Judicial Election Hijinks in Texas

For Place 5, will voters choose the flashy, untested show horse, or the reliable workhorse?

All judges in Texas are selected by the voters, in partisan elections. I have reported previously (here and here) about the contest for Place 3 on the Texas Supreme Court, between incumbent Justice Debra Lehrmann and challenger Justice Michael Massengale, currently serving on the First Court of Appeals in Houston. In Texas, Supreme Court justices are elected for six year terms, and each election three members of the nine-member court face the voters, in both a primary election and the general election in November. (For the past 20 years or so, all statewide elected officials in Texas, including justices on the Texas Supreme Court, have been Republican, so the real action is in the primary.) The 2016 primary in Texas will be held on March 1. The filing deadline has now passed, and all three seats on the court that could be contested are contested. In addition to Place 3 (Lehrmann vs.

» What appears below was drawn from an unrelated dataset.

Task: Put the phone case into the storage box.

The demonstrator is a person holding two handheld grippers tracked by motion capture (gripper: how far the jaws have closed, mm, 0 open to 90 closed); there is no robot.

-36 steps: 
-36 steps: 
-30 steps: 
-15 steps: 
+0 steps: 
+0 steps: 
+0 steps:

Massengale), the incumbent in Place 9, Justice Eva Guzman, faces a challenge by perennial candidate Joe Pool, Jr., an attorney who ran unsuccessfully in 2012 and 2014, and the incumbent in Place 5, Justice Paul W. Green, faces a challenge by conservative activist Rick Green, a former state legislator who ran for the court unsuccessfully in 2010. This post will focus on the potentially confusing Green vs. Green race. First, a bit of background about judicial elections in Texas.